■ Exercise aim: Take the data below and extract the lines from the one with "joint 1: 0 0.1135" to the one with "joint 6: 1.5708", inclusive, exactly as written.

■ Exercise data:
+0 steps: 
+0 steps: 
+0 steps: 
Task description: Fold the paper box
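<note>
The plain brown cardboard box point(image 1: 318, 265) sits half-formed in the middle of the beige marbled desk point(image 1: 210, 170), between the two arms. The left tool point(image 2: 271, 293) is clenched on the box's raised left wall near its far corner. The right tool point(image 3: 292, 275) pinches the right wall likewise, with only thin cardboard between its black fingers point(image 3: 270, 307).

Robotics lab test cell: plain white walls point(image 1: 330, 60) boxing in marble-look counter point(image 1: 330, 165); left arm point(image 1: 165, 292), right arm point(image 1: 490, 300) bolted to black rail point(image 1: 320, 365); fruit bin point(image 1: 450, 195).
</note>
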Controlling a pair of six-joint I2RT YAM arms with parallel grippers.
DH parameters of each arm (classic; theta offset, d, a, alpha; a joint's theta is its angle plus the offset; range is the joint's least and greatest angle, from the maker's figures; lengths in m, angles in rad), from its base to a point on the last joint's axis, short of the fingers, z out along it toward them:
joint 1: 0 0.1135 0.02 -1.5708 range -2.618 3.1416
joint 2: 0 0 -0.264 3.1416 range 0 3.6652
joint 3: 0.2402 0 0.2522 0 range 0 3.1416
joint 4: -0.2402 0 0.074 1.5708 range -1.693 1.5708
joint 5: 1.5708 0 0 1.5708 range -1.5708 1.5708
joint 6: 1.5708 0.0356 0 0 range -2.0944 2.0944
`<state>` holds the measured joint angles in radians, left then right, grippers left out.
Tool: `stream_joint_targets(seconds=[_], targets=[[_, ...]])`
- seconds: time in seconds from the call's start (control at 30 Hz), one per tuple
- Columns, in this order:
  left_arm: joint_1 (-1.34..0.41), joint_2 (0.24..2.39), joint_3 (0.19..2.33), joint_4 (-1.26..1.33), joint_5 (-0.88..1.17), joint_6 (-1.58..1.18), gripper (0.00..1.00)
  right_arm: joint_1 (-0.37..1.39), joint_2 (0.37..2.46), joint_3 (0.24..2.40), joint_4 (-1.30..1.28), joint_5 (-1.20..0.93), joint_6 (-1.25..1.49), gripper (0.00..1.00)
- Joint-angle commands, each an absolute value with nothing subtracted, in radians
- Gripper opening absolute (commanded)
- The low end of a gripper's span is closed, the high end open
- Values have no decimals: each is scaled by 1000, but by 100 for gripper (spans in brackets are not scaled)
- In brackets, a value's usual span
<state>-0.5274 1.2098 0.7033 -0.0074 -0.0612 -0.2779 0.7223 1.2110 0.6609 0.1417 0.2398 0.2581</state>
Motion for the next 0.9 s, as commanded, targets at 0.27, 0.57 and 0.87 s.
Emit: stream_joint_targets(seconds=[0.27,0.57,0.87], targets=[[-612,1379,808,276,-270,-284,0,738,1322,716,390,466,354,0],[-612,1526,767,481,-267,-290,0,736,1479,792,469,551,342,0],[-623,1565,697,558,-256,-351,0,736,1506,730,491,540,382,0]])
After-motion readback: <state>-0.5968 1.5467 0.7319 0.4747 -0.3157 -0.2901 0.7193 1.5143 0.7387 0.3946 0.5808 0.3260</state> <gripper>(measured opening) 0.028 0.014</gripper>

■ Result for this task:
joint 1: 0 0.1135 0.02 -1.5708 range -2.618 3.1416
joint 2: 0 0 -0.264 3.1416 range 0 3.6652
joint 3: 0.2402 0 0.2522 0 range 0 3.1416
joint 4: -0.2402 0 0.074 1.5708 range -1.693 1.5708
joint 5: 1.5708 0 0 1.5708 range -1.5708 1.5708
joint 6: 1.5708 0.0356 0 0 range -2.0944 2.0944

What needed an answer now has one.